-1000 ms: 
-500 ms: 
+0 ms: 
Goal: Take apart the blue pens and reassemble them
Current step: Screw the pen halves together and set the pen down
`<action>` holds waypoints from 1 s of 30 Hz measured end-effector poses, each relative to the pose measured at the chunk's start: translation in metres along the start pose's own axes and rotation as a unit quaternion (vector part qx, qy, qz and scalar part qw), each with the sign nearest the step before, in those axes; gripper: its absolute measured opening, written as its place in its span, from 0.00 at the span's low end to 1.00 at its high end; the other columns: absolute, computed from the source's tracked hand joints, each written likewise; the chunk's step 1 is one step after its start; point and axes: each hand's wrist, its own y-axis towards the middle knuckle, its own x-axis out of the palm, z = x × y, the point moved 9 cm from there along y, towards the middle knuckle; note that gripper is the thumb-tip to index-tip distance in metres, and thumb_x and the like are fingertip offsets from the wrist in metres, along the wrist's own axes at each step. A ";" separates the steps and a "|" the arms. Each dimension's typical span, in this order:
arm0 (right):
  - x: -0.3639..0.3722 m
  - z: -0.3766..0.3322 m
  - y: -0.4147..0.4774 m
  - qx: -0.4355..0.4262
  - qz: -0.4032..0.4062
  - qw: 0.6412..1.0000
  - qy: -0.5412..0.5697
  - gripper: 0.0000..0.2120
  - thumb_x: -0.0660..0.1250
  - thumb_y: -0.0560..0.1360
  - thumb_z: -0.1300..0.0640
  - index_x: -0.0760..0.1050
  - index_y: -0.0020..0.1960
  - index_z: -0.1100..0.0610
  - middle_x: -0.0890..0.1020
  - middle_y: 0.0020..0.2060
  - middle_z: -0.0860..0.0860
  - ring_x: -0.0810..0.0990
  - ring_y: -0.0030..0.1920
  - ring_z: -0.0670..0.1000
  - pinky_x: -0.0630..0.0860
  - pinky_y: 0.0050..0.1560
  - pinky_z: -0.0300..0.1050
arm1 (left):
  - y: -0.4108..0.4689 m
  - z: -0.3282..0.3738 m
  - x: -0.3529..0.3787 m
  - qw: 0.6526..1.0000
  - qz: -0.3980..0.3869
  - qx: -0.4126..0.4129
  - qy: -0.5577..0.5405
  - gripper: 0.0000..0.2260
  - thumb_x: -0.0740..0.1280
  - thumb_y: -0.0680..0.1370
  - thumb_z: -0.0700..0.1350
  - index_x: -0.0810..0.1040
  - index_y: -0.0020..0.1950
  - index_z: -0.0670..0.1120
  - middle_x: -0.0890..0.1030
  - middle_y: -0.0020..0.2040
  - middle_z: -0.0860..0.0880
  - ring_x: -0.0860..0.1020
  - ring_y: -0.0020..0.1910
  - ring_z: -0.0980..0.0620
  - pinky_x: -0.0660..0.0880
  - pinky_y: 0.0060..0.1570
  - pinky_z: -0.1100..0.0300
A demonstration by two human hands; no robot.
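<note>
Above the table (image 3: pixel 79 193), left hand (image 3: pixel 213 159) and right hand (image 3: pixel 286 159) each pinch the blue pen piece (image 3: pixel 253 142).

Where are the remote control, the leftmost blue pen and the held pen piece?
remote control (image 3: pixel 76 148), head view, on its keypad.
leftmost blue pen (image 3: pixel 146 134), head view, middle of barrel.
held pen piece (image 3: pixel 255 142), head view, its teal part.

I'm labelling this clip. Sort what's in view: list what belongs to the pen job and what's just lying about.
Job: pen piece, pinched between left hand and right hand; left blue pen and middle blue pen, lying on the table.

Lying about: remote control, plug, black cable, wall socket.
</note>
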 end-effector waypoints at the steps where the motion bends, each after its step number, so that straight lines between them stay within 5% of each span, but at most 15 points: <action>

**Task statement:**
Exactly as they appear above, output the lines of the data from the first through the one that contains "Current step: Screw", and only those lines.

**Solution to this problem:**
-1000 ms: 
-500 ms: 
+0 ms: 
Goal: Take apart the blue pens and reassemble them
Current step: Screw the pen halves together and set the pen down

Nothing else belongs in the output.